01.04.2020 - Michel Pozzebon / Jornal Exclusivo

Foto: Divulgação
Dado o momento da pandemia do novo coronavírus (Covid-19) e utilizando-se de toda a sua expertise em knit, a Fiber, empresa que integra a Top Shoes Brasil Group (Campo Bom/RS), desenvolveu uma máscara de proteção com tecnologia 3D knit. O artigo, que emprega a mesma tecnologia da máscara N95 ou PFF2 — capaz de garantir proteção em dois sentidos, porque tem filtro de ar que bloqueia pelo menos 95% das partículas em suspensão e ajuda na proteção contra doenças por transmissão aérea, como o Covid-19 — começa a ser produzido pela companhia na próxima semana.

Conforme o diretor da Top Shoes Brasil, Gustavo Dal Pizzol, parte dos lucros obtidos com a comercialização do produto será revertido na produção de novas máscaras para a doação. Ele acrescenta que o projeto do artigo foi desenvolvido ao longo de uma semana e meia. "Utilizamos da nossa tecnologia para entregar um produto que esteja acessível aos profissionais da saúde e à população", frisa Dal Pizzol.

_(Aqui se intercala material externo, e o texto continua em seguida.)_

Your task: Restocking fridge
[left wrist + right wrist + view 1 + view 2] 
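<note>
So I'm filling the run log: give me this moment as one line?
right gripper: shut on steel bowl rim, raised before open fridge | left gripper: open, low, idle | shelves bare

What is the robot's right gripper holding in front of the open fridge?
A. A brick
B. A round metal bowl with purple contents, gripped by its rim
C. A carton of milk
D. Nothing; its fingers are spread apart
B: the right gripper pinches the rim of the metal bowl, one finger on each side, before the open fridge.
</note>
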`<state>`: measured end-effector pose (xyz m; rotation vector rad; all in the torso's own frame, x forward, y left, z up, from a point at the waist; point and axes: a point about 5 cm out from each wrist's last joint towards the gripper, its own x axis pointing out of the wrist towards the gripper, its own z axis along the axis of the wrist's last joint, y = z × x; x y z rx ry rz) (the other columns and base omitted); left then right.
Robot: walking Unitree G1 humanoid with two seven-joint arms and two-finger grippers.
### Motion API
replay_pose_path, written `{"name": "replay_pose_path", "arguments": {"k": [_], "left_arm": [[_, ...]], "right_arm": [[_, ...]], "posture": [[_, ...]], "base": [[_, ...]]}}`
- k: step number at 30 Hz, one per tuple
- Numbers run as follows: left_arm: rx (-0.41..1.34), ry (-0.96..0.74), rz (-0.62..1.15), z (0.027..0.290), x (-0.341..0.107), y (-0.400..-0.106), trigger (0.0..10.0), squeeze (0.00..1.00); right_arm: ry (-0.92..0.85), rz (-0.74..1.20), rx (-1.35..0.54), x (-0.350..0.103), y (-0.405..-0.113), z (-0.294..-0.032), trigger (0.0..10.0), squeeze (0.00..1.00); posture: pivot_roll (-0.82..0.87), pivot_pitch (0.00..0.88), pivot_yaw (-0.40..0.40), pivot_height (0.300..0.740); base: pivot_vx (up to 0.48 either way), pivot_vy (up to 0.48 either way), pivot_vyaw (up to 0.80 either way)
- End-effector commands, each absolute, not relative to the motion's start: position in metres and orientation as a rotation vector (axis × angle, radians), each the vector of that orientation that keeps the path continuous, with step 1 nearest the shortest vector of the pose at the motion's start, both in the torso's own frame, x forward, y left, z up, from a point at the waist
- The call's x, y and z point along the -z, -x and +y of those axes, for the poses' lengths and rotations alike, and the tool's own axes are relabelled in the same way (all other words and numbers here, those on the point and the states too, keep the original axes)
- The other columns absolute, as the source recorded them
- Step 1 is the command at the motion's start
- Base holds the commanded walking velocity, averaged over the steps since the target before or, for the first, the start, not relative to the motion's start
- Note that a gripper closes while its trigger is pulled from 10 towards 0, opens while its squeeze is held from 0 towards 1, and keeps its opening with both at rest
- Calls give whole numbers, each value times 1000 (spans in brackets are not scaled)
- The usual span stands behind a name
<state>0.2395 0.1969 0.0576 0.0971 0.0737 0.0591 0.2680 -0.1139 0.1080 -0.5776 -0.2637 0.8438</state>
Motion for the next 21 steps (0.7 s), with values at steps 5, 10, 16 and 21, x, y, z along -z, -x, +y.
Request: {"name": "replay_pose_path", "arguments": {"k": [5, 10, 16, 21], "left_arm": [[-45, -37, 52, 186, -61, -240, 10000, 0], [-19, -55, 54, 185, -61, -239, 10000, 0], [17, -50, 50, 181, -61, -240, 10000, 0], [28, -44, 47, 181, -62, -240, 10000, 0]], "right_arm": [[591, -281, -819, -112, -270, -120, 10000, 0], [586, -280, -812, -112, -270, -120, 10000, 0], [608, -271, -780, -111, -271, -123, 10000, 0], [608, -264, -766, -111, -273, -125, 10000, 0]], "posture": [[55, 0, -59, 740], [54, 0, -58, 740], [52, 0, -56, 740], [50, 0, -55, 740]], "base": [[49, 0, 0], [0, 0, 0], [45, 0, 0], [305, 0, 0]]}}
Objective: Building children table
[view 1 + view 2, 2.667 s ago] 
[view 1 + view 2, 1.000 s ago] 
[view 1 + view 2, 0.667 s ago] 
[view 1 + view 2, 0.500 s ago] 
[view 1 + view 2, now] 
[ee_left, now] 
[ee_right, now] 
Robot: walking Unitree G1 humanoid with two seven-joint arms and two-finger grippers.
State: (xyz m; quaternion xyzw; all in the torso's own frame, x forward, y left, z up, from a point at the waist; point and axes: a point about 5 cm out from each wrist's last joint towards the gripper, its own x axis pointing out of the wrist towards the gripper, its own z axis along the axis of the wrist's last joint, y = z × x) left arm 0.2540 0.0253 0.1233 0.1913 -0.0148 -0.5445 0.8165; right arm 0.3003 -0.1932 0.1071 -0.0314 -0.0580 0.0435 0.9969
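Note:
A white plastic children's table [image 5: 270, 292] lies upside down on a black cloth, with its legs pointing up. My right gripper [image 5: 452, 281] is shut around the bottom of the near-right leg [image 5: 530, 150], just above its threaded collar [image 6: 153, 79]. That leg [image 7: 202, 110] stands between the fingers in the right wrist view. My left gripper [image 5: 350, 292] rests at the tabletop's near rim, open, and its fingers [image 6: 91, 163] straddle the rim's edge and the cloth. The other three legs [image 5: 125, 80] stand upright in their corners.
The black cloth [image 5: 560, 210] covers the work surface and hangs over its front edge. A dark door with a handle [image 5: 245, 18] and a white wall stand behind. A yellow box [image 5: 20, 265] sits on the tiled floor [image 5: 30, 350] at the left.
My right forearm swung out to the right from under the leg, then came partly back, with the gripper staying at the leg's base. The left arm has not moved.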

O artigo desenvolvido pela Fiber é uma máscara anatômica e sem costura; tem tecnologia em tecelagem técnica 3D knit poliéster 100% lavável; é sustentável, produzido sem geração de resíduo; possui sistema de troca econômica com refil; tem desenho exclusivo e tira única com elastano, garantindo maior conforto e liberdade ao movimento; conta com alça regulável, tecnologia de impressão 3D em TPU de alta resistência e logo personalizável.

Requisitos para a produção de máscaras de proteção

A Agência Nacional de Vigilância Sanitária (Anvisa), que certifica as máscaras de proteção como equipamento de proteção individual (EPI), simplificou os requisitos para fabricação, importação e aquisição de dispositivos médicos prioritários para uso em serviços de saúde. De acordo com as regras, fabricantes e importadores ficam excepcionalmente e temporariamente dispensados de Autorização de Funcionamento de Empresa (AFE) e da notificação das atividades à Anvisa, bem como de outras autorizações sanitárias. A medida foi motivada pela atual situação de emergência de saúde pública internacional relacionada ao Covid-19. As regras estão na Resolução da Diretoria Colegiada (RDC) 356/2020 e passaram a valer no dia 23 de março, data de publicação no Diário Oficial da União (D.O.U.). O prazo de validade é de seis meses.